→ What you need to do: Leave the pictures out. Retype exactly the lines below from the one containing "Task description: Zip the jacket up" through the one containing "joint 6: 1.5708", and no others.

(Records from a data collection)
=== Section Start ===
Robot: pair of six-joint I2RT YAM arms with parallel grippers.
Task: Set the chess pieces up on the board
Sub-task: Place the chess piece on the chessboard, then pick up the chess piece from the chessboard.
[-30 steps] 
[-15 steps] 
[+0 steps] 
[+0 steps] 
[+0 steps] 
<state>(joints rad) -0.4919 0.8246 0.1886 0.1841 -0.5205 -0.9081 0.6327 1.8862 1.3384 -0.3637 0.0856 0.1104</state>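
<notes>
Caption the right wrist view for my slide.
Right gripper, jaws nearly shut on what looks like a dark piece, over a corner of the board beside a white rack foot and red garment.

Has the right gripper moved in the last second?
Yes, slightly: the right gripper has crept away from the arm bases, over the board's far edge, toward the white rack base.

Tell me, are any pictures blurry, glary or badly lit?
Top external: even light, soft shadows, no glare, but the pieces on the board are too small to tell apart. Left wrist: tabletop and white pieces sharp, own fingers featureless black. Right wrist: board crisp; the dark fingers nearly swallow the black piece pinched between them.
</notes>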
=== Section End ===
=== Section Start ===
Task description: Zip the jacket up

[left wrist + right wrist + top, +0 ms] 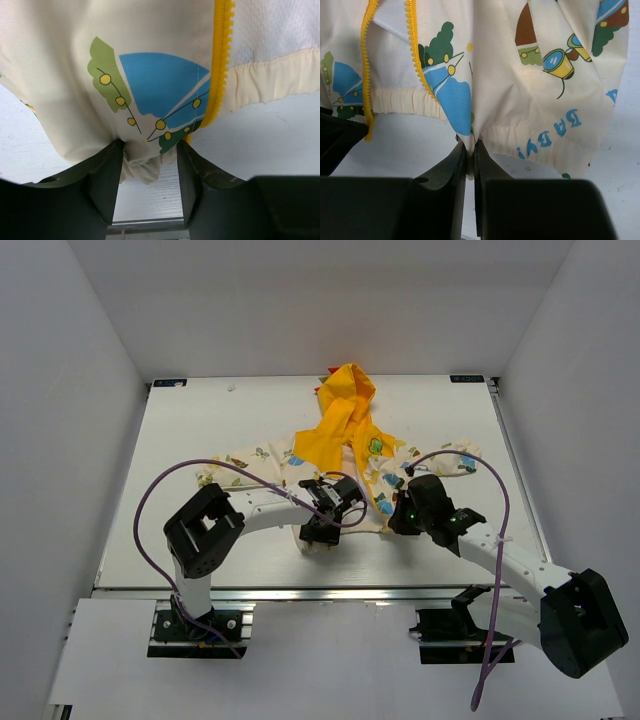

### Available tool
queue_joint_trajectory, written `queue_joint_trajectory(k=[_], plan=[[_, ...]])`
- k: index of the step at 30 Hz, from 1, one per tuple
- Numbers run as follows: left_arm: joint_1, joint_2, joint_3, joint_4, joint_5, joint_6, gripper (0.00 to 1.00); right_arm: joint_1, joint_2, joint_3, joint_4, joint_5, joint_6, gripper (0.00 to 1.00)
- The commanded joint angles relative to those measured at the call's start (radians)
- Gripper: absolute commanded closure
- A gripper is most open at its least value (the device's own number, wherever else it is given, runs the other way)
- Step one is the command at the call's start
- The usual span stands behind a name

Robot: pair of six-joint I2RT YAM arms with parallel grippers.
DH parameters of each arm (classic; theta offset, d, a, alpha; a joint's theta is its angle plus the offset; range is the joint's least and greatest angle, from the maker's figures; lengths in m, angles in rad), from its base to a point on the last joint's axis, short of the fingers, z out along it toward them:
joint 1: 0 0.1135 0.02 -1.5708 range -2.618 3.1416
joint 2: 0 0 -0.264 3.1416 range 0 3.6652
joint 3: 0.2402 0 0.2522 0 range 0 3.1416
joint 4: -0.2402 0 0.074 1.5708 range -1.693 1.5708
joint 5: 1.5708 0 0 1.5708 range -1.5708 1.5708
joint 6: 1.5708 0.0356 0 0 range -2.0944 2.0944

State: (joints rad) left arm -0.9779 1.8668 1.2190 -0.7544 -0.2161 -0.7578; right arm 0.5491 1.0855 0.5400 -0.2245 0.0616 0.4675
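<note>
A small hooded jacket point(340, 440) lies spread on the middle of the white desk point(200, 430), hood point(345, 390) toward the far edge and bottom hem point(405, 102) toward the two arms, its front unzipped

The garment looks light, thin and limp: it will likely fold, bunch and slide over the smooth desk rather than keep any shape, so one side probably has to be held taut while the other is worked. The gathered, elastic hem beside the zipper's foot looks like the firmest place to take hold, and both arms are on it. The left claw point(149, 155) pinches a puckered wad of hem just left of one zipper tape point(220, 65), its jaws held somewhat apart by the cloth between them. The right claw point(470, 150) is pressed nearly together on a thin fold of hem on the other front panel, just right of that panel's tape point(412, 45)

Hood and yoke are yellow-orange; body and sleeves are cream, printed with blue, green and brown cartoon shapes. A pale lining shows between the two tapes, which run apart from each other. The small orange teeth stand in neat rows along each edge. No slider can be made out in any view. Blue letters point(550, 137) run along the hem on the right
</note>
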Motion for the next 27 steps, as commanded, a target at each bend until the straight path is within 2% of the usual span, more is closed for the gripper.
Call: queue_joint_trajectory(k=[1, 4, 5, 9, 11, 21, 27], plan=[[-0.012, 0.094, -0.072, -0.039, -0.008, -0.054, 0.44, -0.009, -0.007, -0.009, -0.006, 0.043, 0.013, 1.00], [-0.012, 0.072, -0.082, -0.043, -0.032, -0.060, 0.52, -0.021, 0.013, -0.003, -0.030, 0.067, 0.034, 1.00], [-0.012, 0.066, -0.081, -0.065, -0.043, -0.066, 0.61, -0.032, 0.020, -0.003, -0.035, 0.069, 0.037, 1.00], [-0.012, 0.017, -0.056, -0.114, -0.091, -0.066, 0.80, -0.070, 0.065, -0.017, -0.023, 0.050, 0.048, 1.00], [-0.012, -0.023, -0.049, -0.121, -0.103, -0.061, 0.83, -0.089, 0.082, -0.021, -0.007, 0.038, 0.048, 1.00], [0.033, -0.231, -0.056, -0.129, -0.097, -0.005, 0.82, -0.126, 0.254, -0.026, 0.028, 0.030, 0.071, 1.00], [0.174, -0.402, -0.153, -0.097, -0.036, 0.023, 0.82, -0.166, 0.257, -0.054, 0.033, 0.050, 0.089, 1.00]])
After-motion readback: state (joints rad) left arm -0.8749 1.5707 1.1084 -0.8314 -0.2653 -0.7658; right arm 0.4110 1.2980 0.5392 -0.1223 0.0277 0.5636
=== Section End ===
→ Result of the exercise:
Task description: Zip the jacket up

[left wrist + right wrist + top, +0 ms] 

### Available tool
queue_joint_trajectory, written `queue_joint_trajectory(k=[_], plan=[[_, ...]])`
- k: index of the step at 30 Hz, from 1, one per tuple
- Numbers run as follows: left_arm: joint_1, joint_2, joint_3, joint_4, joint_5, joint_6, gripper (0.00 to 1.00); right_arm: joint_1, joint_2, joint_3, joint_4, joint_5, joint_6, gripper (0.00 to 1.00)
- The commanded joint angles relative to those measured at the call's start (radians)
- Gripper: absolute commanded closure
- A gripper is most open at its least value (the device's own number, wherever else it is given, runs the other way)
- Step one is the command at the call's start
- The usual span stands behind a name

Robot: pair of six-joint I2RT YAM arms with parallel grippers.
DH parameters of each arm (classic; theta offset, d, a, alpha; a joint's theta is its angle plus the offset; range is the joint's least and greatest angle, from the maker's figures; lengths in m, angles in rad), from its base to a point on the last joint's axis, short of the fingers, z out along it toward them:
joint 1: 0 0.1135 0.02 -1.5708 range -2.618 3.1416
joint 2: 0 0 -0.264 3.1416 range 0 3.6652
joint 3: 0.2402 0 0.2522 0 range 0 3.1416
joint 4: -0.2402 0 0.074 1.5708 range -1.693 1.5708
joint 5: 1.5708 0 0 1.5708 range -1.5708 1.5708
joint 6: 1.5708 0.0356 0 0 range -2.0944 2.0944

Nothing more is needed for this answer.